_ABOUT THIS EXERCISE_
Find the string "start" in the data, then copy every line where it is found.

_STORED DATA_
▽
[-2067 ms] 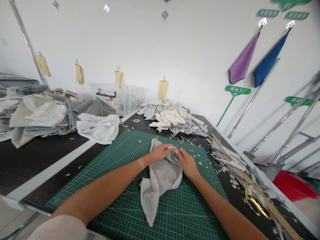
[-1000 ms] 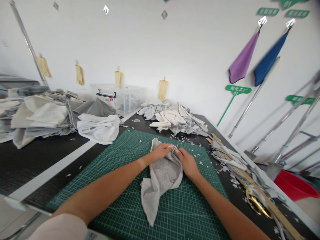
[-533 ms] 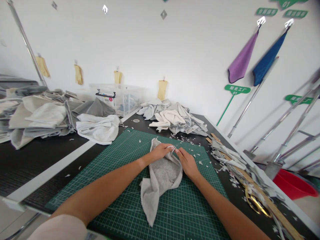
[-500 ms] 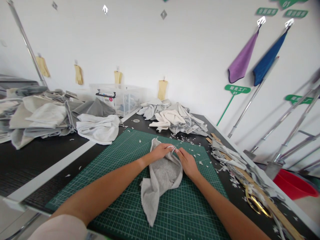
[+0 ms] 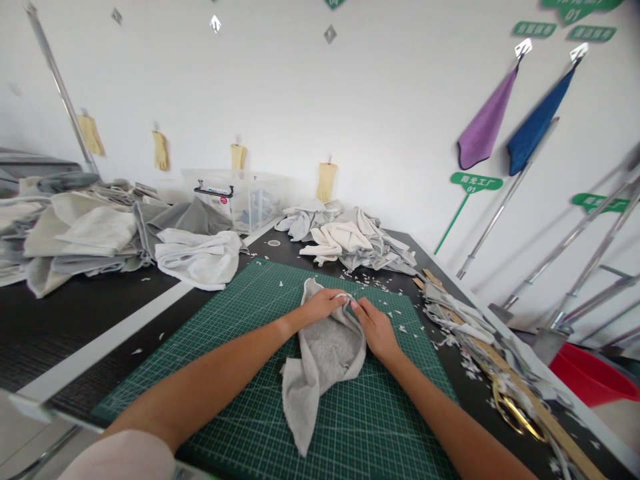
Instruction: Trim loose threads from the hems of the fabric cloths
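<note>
A crumpled grey fleece cloth [image 5: 325, 373] lies in the middle of a green cutting mat [image 5: 240, 313], its tail hanging toward me. My left hand [image 5: 323, 305] and my right hand [image 5: 376, 328] rest on its upper part, fingertips nearly meeting. Between them, a thin white strip or edge [image 5: 342, 295] shows at the cloth's top, pinched by both hands. Gold-handled scissors [image 5: 517, 417] lie well to the right of my right hand, on a wooden ruler [image 5: 543, 417].
Heaps of grey and white cloth [image 5: 355, 243] [image 5: 80, 237] stand beyond the mat, beside a clear plastic box [image 5: 235, 207]. White scraps are strewn over the black table, with a tangle of offcuts [image 5: 460, 320] at right. A red basin [image 5: 593, 377] sits on the floor.
Both hands stay at the cloth's top edge with no clear change in grip. The cloth stays put on the mat, and the whole view shifts slightly.
</note>
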The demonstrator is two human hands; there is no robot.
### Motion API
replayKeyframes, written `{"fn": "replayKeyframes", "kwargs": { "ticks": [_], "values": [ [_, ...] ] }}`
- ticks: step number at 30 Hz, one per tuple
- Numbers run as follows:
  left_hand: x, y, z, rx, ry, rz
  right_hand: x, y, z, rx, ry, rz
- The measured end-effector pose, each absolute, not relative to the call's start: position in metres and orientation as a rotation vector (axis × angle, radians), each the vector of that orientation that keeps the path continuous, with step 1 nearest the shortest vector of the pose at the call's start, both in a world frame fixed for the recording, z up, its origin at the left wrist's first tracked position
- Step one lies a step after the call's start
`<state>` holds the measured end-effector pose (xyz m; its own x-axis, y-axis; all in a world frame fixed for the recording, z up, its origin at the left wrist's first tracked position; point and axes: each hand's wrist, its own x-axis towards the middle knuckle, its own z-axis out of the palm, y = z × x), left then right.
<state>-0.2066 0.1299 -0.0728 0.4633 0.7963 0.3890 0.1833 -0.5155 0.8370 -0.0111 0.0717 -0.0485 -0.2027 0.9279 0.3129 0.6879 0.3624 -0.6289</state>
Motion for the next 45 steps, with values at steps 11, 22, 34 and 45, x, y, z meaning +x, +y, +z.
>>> {"fn": "replayKeyframes", "kwargs": {
  "ticks": [11, 22, 34, 45],
  "values": [
    [-0.206, 0.130, -0.074, 1.925, 0.816, 1.037, -0.011, 0.073, -0.049, -1.409, -1.973, 0.458],
    [-0.206, 0.123, -0.066, 1.959, 0.796, 1.004, -0.013, 0.071, -0.049, -1.409, -1.974, 0.462],
    [-0.207, 0.123, -0.067, 1.948, 0.805, 1.006, -0.012, 0.073, -0.050, -1.387, -1.999, 0.442],
    [-0.208, 0.122, -0.064, 1.981, 0.816, 1.002, -0.013, 0.072, -0.050, -1.380, -1.969, 0.466]
  ]
}}
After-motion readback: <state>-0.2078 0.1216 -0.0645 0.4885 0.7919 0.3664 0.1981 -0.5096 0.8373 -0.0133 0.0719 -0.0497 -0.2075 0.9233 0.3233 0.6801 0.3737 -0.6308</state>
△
_RESULT OF THE EXERCISE_
- The measured end-effector pose, each absolute, not relative to the call's start: position in metres and orientation as a rotation vector (axis × angle, radians), each the vector of that orientation that keeps the path continuous, with step 1 nearest the shortest vector of the pose at the call's start, both in a world frame fixed for the recording, z up, its origin at the left wrist's first tracked position
- Step one lies a step after the call's start

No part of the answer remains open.